D’abord, il faut dire que de voir une série de personnages se balancer des vacheries au visage dans un petit endroit glauque n’est pas nécessairement le sujet le plus cinématographiquement dynamique. Ici, l’importance est mise sur le poids des mots, mais le génie du réalisateur s’éloigne de la redondance. Là où le spectateur pourrait se sentir claustrophobe, le voilà plutôt immergé dans le processus de réflexion du combattant. Voilà qu’Adam n’est pas aussi talentueux qu’il le voudrait, sauf… s’il se sert des stéréotypes racistes qui visent si juste quand il s’agit de pétrifier l’adversaire. Ce n’est qu’un personnage après tout. Rien de tout ça n’est fondé dans ses valeurs réelles. On assiste alors à la découverte du personnage, de ses limites, de son exploration de la haine systémique. Les gros plans frappent comme des coups de poing et font monter la tension. La cinématographie urbaine (Matt Wise) et le montage (Chancler Haynes) serré ne laissent que très peu de répit au spectateur.
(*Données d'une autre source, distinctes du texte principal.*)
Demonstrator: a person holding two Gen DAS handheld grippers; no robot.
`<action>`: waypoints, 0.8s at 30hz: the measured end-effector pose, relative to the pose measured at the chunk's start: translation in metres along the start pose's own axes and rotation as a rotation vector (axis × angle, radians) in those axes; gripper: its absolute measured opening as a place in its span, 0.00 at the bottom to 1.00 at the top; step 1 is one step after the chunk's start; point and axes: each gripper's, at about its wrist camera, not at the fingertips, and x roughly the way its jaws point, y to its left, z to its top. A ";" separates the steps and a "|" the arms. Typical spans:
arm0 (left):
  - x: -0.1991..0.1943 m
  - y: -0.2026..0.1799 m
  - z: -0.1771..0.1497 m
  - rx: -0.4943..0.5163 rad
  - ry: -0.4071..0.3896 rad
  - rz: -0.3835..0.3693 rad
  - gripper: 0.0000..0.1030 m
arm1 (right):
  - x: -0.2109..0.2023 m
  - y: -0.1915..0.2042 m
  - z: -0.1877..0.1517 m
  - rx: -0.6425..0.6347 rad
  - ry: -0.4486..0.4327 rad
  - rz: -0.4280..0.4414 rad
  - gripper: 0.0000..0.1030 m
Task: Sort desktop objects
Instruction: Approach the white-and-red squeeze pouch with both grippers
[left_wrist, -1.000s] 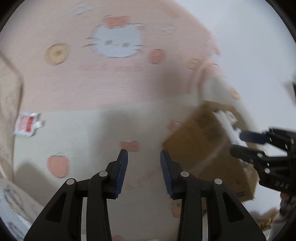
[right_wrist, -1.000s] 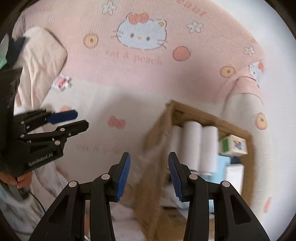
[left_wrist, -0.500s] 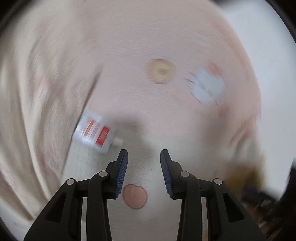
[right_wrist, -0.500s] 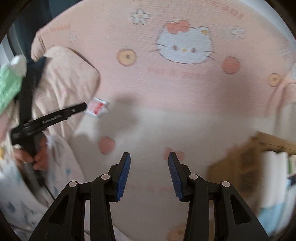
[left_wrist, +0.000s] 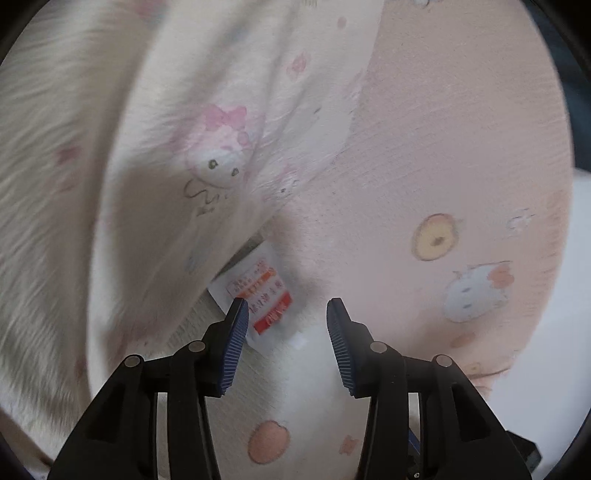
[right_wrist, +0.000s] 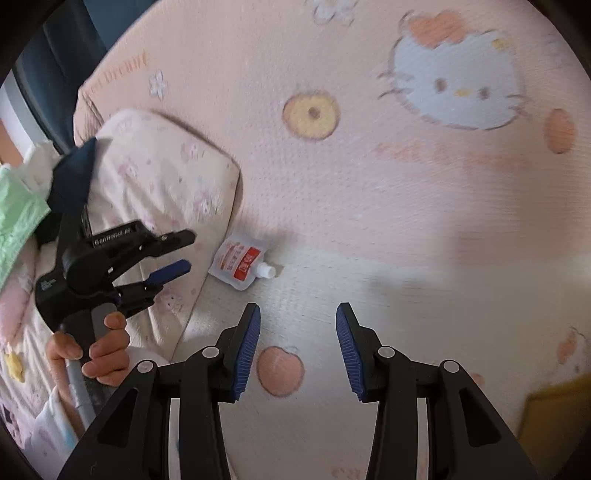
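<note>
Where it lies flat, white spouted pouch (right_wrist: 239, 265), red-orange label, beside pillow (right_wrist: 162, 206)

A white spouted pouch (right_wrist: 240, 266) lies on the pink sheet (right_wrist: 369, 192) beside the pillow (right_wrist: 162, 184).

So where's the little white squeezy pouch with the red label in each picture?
Left wrist view: the pouch lies low in the middle, just beyond the left hand-held gripper, whose jaws are opening.
Right wrist view: left of centre, the pouch sits beside the pillow.
Shared landmark: the pillow's edge.
</note>
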 end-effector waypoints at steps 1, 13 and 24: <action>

Le film est prévisible, parce qu’il est calqué sur notre réalité, ce qui donne à son propos encore plus de dureté. Le personnage principal est l’illustration du white entitlement ; au départ attachant, il laisse lentement poindre les ténèbres qui l’habitent et qu’il n’hésitera pas à explorer afin de parvenir à ses fins. On voudrait pouvoir s’identifier au reste du groupe (superbement interprétés par Jackie Long, Jonathan Park, Walter Perez, Shoniqua Shandai), qui sont placés, comme le spectateur, en position de témoin devant la naissance grotesque de l’identité de rappeur d’Adam. Mais là n’est pas l’intention du réalisateur qui semble penser qu’il est grand temps de réexaminer nos comportements, aussi dénués de racisme puissent-ils être. Kahn s’attaque à l’insidieux, au sournois, au consensus bien pensant. Il s’interroge sur la libre expression, sur le politiquement correct, l’opportunisme et l’appropriation culturelle.

Bodied est à voir pour pousser plus loin les conversations.

Rose Normandin

Bodied a été présenté dans le cadre du Festival Fantasia.